*Instructions to follow*.
Exactly the lines from the one containing "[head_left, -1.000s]" through the end of the data, and nothing more, should be retyped; pictures stay out.

*Supplied material*.
================================
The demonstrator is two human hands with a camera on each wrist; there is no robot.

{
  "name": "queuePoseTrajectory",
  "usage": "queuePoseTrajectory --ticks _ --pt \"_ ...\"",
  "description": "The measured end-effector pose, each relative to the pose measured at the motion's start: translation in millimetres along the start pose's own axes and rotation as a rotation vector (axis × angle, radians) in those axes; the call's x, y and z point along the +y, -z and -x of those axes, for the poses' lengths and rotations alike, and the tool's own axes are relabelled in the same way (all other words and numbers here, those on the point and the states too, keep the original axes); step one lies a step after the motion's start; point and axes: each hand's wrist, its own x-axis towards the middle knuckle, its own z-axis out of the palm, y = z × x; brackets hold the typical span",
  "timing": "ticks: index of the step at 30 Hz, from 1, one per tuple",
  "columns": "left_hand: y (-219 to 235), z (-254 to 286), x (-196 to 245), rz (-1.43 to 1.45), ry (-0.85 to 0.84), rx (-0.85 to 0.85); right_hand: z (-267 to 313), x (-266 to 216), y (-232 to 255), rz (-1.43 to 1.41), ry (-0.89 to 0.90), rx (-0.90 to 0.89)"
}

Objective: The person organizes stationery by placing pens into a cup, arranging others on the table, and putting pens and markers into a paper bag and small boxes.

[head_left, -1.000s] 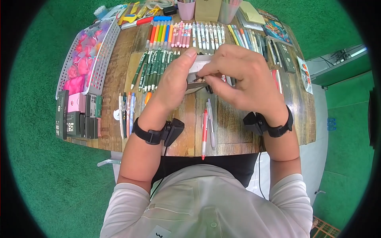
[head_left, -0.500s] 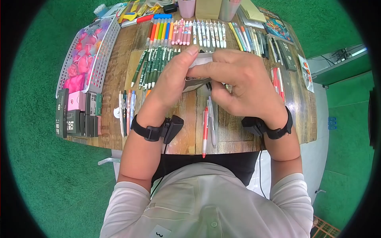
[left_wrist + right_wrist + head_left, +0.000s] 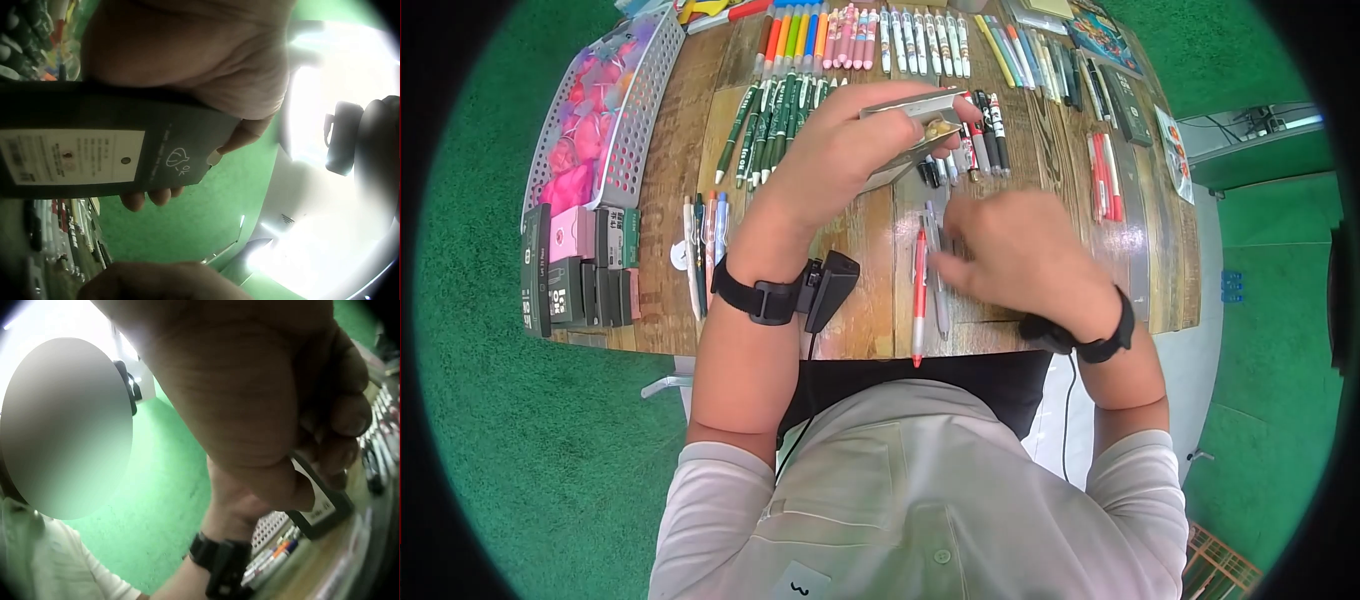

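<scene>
My left hand (image 3: 825, 160) grips a dark box (image 3: 900, 168) above the middle of the table. The box's end flap stands up, and small rounded ends show inside its mouth. In the left wrist view, a pale printed label covers part of the dark box (image 3: 75, 115), with fingers wrapped round its edges. Low over the table, my right hand (image 3: 1020, 250) is slightly blurred, its fingers loosely bent and no object visible in them. Just left of its fingertips lie a red pen (image 3: 919, 290) and a grey pen (image 3: 941, 300), side by side.
Rows of markers, pink pens and white pens (image 3: 923, 45) line the back. Green pens (image 3: 768, 130) lie behind the left arm; red-and-white pens (image 3: 1104, 175) are to the right. A white basket (image 3: 635, 150) and small boxes (image 3: 580, 270) stand at the left edge.
My right hand has left the box's mouth and come down towards the red and grey pens. My left hand still holds the box, now turned with its mouth more to the right.
</scene>
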Motion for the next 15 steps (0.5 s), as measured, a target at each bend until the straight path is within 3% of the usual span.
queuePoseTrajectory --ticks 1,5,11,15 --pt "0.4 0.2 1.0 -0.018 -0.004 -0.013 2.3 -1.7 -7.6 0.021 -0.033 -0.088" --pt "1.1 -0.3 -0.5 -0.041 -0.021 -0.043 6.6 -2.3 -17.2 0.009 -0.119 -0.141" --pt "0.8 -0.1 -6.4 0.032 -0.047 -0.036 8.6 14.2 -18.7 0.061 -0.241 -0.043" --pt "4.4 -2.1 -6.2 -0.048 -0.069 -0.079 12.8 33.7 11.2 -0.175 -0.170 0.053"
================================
*The answer*.
[head_left, -1.000s] 
[head_left, -0.500s] 
[left_wrist + right_wrist + head_left, +0.000s] 

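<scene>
My left hand (image 3: 825, 160) grips a dark box (image 3: 900, 168) above the middle of the table. The box's end flap stands up, and small rounded ends show inside its mouth. In the left wrist view, a pale printed label covers part of the dark box (image 3: 75, 115), with fingers wrapped round its edges. Low over the table, my right hand (image 3: 1020, 250) is slightly blurred, its fingers loosely bent and no object visible in them. Just left of its fingertips lie a red pen (image 3: 919, 290) and a grey pen (image 3: 941, 300), side by side.
Rows of markers, pink pens and white pens (image 3: 923, 45) line the back. Green pens (image 3: 768, 130) lie behind the left arm; red-and-white pens (image 3: 1104, 175) are to the right. A white basket (image 3: 635, 150) and small boxes (image 3: 580, 270) stand at the left edge.
My right hand has left the box's mouth and come down towards the red and grey pens. My left hand still holds the box, now turned with its mouth more to the right.
</scene>
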Motion for the next 15 steps (0.5 s), as measured, a target at each bend until the straight path is within 3% of the usual span.
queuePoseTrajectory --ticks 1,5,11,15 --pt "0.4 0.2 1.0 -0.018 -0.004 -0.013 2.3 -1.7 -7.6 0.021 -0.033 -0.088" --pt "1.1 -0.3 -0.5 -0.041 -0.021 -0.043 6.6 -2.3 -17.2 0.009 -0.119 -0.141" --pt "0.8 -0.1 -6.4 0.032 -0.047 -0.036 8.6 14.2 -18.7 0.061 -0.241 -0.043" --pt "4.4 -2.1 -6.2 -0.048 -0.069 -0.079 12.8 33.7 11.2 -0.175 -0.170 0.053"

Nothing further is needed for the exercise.